What follows is a listing to be repeated in full and without alteration.

[[ RECORDS FOR PROCESSING open ]]

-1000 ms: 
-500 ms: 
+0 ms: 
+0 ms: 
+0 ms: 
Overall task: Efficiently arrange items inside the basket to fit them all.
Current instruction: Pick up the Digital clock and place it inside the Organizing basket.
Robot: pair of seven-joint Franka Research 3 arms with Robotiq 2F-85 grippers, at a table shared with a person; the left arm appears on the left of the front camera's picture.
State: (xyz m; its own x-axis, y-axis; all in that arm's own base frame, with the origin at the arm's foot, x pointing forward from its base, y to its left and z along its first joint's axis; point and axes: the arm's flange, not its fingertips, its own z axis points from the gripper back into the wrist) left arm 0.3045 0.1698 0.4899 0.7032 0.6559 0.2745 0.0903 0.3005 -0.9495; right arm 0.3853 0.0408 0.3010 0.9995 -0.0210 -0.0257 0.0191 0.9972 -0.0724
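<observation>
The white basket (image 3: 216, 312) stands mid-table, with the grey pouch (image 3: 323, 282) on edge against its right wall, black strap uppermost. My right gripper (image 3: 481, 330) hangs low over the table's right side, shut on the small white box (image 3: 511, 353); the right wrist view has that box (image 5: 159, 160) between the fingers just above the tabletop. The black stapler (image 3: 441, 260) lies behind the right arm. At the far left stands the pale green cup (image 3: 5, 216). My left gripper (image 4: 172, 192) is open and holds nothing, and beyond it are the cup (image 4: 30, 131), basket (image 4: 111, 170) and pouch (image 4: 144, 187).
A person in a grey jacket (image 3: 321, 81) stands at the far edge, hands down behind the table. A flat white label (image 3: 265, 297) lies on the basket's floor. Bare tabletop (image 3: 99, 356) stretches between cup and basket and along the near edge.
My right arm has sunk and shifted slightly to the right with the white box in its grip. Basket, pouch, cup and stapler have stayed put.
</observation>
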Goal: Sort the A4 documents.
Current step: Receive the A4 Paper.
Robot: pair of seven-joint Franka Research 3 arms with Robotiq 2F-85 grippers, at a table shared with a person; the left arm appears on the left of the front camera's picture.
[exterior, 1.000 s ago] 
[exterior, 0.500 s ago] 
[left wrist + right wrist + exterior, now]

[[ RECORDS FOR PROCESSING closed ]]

**ANSWER BOX:**
-1000 ms: 
-500 ms: 
+0 ms: 
+0 ms: 
+0 ms: 
Overall task: Efficiently arrange items inside the basket to fit them all.
Current instruction: Pick up the Digital clock and place it inside the Organizing basket.
Robot: pair of seven-joint Franka Research 3 arms with Robotiq 2F-85 grippers, at a table shared with a person; the left arm appears on the left of the front camera's picture.
State: (xyz m; its own x-axis, y-axis; all in that arm's own base frame, with the origin at the arm's foot, x pointing forward from its base, y to its left and z along its first joint's axis; point and axes: the arm's flange, not its fingertips, its own z axis points from the gripper back into the wrist) left arm 0.3045 0.1698 0.4899 0.7032 0.6559 0.2745 0.0903 0.3005 -0.9495; right arm 0.3853 0.0408 0.3010 0.9995 -0.0210 -0.0257 0.0191 0.9972 -0.0724
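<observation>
The white basket (image 3: 216, 312) stands mid-table, with the grey pouch (image 3: 323, 282) on edge against its right wall, black strap uppermost. My right gripper (image 3: 481, 330) hangs low over the table's right side, shut on the small white box (image 3: 511, 353); the right wrist view has that box (image 5: 159, 160) between the fingers just above the tabletop. The black stapler (image 3: 441, 260) lies behind the right arm. At the far left stands the pale green cup (image 3: 5, 216). My left gripper (image 4: 172, 192) is open and holds nothing, and beyond it are the cup (image 4: 30, 131), basket (image 4: 111, 170) and pouch (image 4: 144, 187).
A person in a grey jacket (image 3: 321, 81) stands at the far edge, hands down behind the table. A flat white label (image 3: 265, 297) lies on the basket's floor. Bare tabletop (image 3: 99, 356) stretches between cup and basket and along the near edge.
My right arm has sunk and shifted slightly to the right with the white box in its grip. Basket, pouch, cup and stapler have stayed put.
</observation>
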Goal: Sort the A4 documents.
Current step: Receive the A4 Paper.
Robot: pair of seven-joint Franka Research 3 arms with Robotiq 2F-85 grippers, at a table shared with a person; the left arm appears on the left of the front camera's picture.
[exterior, 1.000 s ago] 
[exterior, 0.500 s ago] 
[left wrist + right wrist + exterior, now]

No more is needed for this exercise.